Every gig is another chance for a photograph, another opportunity for her face to grace the screen of a rare television-watcher who still channel-surfs. Like any savvy star, she knows that maintaining fame is all about the right amount of saturation.
Her breakthrough was in Disney’s High School Musical as Zac Efron’s character’s beard, Gabriella Montez, who won the hearts of millions of impressionable young children and elicited the ire of parents worldwide who had to suffer through the CD soundtrack during long car rides. Since then, Hudgens has been carefully curating her own career. And by carefully curating, I mean she has been careful not to miss a single script that landed on her agent’s desk.
How many actresses can you think of that have been in both a Zack Synder film and co-starred with Mary-Kate Olsen in the same year? How many musicians can you name that have made bona fide-hit debut albums and followed them up with iconically cringey songs about dancing all night in your favorite ugly sneakers? She’s even running the gamut of Netflix’s vast spectrum of quality, starring in both three installments of a chintzy Christmas rom-com franchise and garnering awards conversation in tick… tick… BOOM!!
Vanessa Hudgens is creating her own myth and doing it all on her terms, with one very important guiding principle: she will show up to the opening of an envelope.
Along with all of those other ventures, you can also find Vanessa Hudgens covering the Met Gala red carpet for Vogue and the Oscars red carpet for ABC. Where other actresses might consider those kinds of gigs beneath them after two decades in the business, Hudgens will happily grab a mic at any industry event and just start chatting a fellow star’s ear off.

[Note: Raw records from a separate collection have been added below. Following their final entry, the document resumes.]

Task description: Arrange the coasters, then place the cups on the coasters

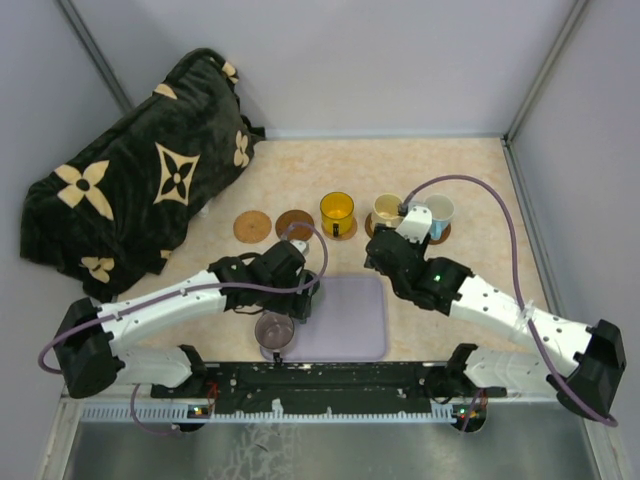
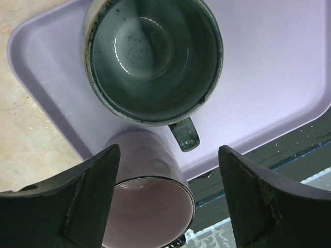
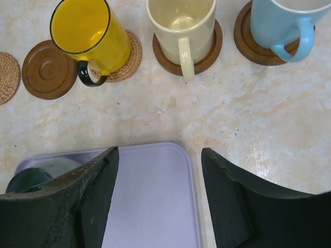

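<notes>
At the near left corner of the lavender tray [image 2: 269,67] stands the translucent purple-grey cup [image 2: 150,206], upright. We judge it light, rigid, smooth-walled and breakable, so a gentle pinch across the rim wall, clear of the handle, looks safest. The left gripper [image 2: 169,160] hangs just above it, jaws spread wide with one finger to each side, gripping nothing. We cannot tell whether a finger brushes the cup. Just farther in on the tray sits the dark grey-green cup [image 2: 152,57]. The right gripper [image 3: 159,155] hovers over the tray's far right part, jaws parted and empty. Beyond the tray's far edge, the yellow cup [image 3: 90,33], cream cup [image 3: 182,23] and blue cup [image 3: 282,23] each sit on one of the coasters [image 3: 207,51]. Left of them lie a bare dark coaster [image 3: 49,70] and a bare woven coaster [image 3: 8,77].
</notes>
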### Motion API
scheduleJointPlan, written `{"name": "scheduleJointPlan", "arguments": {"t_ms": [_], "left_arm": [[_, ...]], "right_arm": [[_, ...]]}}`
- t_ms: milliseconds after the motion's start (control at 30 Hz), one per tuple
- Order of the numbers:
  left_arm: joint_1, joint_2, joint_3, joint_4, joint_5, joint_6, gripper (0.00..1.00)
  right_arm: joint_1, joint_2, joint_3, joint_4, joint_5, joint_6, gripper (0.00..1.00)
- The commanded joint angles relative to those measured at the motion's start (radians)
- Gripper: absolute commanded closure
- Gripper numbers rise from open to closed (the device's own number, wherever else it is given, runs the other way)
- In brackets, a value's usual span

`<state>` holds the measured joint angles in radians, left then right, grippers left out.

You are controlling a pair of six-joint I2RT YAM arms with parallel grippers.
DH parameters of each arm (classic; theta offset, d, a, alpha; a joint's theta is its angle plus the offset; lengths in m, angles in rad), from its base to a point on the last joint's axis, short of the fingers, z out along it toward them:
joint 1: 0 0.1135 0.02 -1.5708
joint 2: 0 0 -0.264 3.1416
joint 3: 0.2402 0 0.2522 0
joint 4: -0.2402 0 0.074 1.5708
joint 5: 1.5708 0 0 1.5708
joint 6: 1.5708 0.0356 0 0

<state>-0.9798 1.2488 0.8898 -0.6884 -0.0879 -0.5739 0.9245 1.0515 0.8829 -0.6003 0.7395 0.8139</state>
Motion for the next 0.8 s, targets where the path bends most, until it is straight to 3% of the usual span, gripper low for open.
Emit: {"name": "scheduleJointPlan", "arguments": {"t_ms": [0, 367, 767], "left_arm": [[-0.02, 0.034, 0.022, 0.036, -0.029, -0.041, 0.19], [-0.034, 0.106, 0.006, 0.082, -0.083, -0.072, 0.29], [-0.036, 0.135, -0.041, 0.085, -0.121, -0.092, 0.54]], "right_arm": [[-0.002, -0.05, -0.02, 0.04, 0.006, 0.017, 0.35], [-0.001, -0.085, -0.043, 0.052, -0.002, 0.009, 0.35], [-0.001, -0.087, -0.048, 0.071, -0.02, 0.008, 0.35]]}}
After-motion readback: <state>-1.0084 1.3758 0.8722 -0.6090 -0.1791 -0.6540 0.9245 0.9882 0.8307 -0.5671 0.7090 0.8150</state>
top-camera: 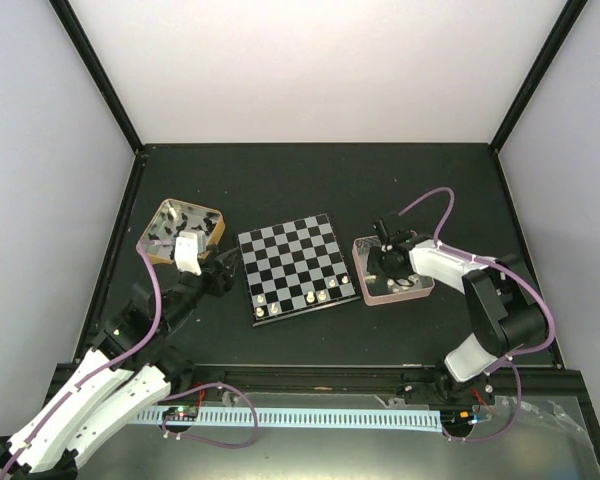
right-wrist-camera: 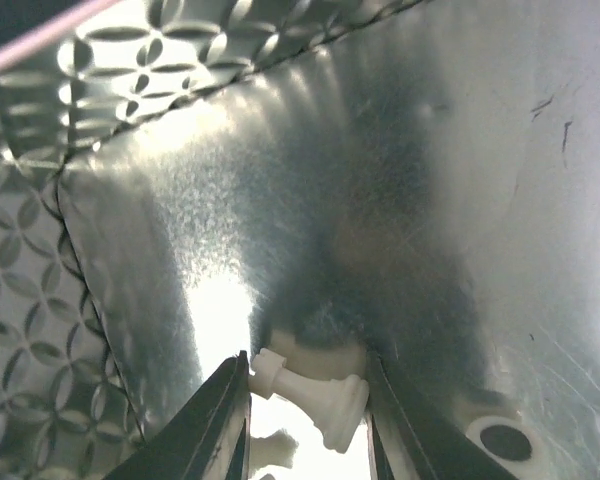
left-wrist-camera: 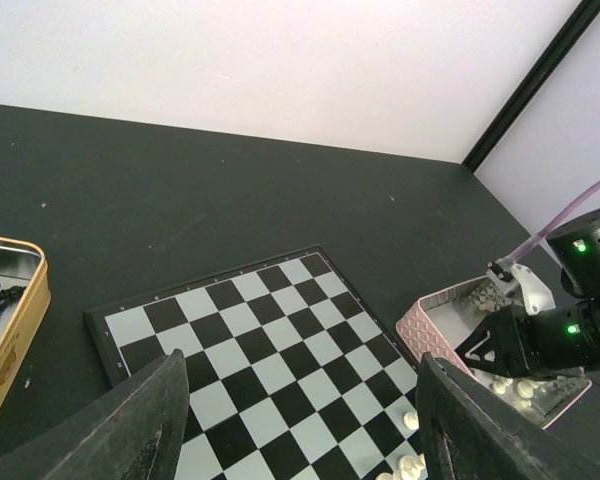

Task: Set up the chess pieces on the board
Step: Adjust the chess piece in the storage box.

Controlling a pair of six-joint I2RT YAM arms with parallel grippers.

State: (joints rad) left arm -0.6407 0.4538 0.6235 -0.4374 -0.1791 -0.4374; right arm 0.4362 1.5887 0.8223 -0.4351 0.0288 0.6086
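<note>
- Pink tray (top-camera: 361,268): at 3 o'clock of the board (top-camera: 295,262), just beside it, with shiny embossed metal inside. Contents: loose white pieces (top-camera: 406,285) towards its 5 o'clock corner, and my right gripper (right-wrist-camera: 308,368), dipped in from above
- Gold-rimmed tin (top-camera: 152,226): at 9 o'clock of the board, a little apart from it. Contents: black pieces (top-camera: 202,226), scattered
- My right fingers (right-wrist-camera: 215,425): narrow, one on each side of a white piece (right-wrist-camera: 320,392) lying on its side on the tray floor, head towards the 9 o'clock finger, base towards the 3 o'clock one. Whether they pinch it I cannot tell. A second white piece (right-wrist-camera: 325,352) lies just behind, at 12 o'clock, partly hidden
- My left gripper (left-wrist-camera: 302,365): wide, holding nothing, hanging at the board's 9 o'clock side, between tin and board
- Purple cable (top-camera: 427,196): arches over my right arm, at 12 o'clock of the tray
- Board: flat on the dark table (top-camera: 310,180), glossy black and pale grey squares, dark rim, turned slightly askew. Standing white pieces (top-camera: 320,296), cream with rounded tops, along its 6 o'clock edge
</note>
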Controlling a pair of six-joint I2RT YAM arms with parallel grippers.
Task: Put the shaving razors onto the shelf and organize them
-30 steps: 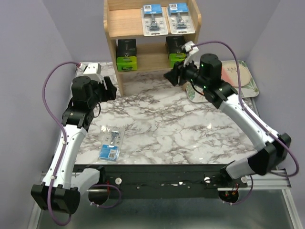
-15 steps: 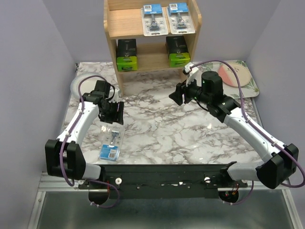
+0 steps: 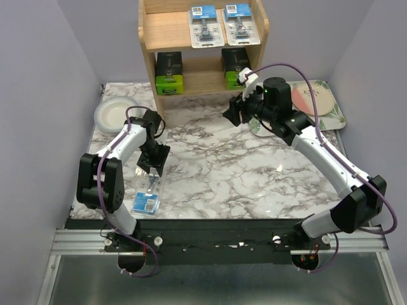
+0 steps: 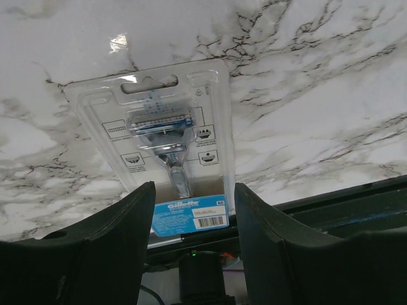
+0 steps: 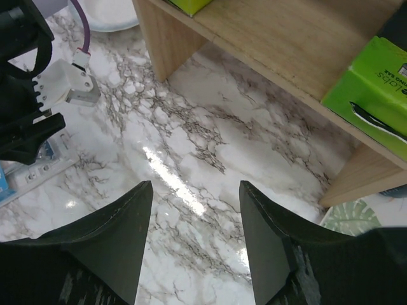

Sometimes I wonder if she’s actually been booked to do these events or if she has just shown up in a gown and gotten to work, knowing that if she proceeds with enough conviction that no one will stop her. Someone had to fill Maria Menounos’ shoes while she remains trapped in the Noovie Arcade.
You can find Vanessa Hudgens just about anywhere you look — at one point, she’s proving herself as a rare reason for live television network musicals to exist with her roles in FOX’s Grease: Live and Rent: Live, and then she’s hocking birth control that implants into your arm during the commercial break. Unlike her High School Musical costar Ashley Tisdale — who, beyond a modest career in music and a steady gig in voice acting, has kept a pretty low profile — Hudgens has preferred to keep her star shining as bright as possible by working herself down to the bones of her perfectly- manicured fingers.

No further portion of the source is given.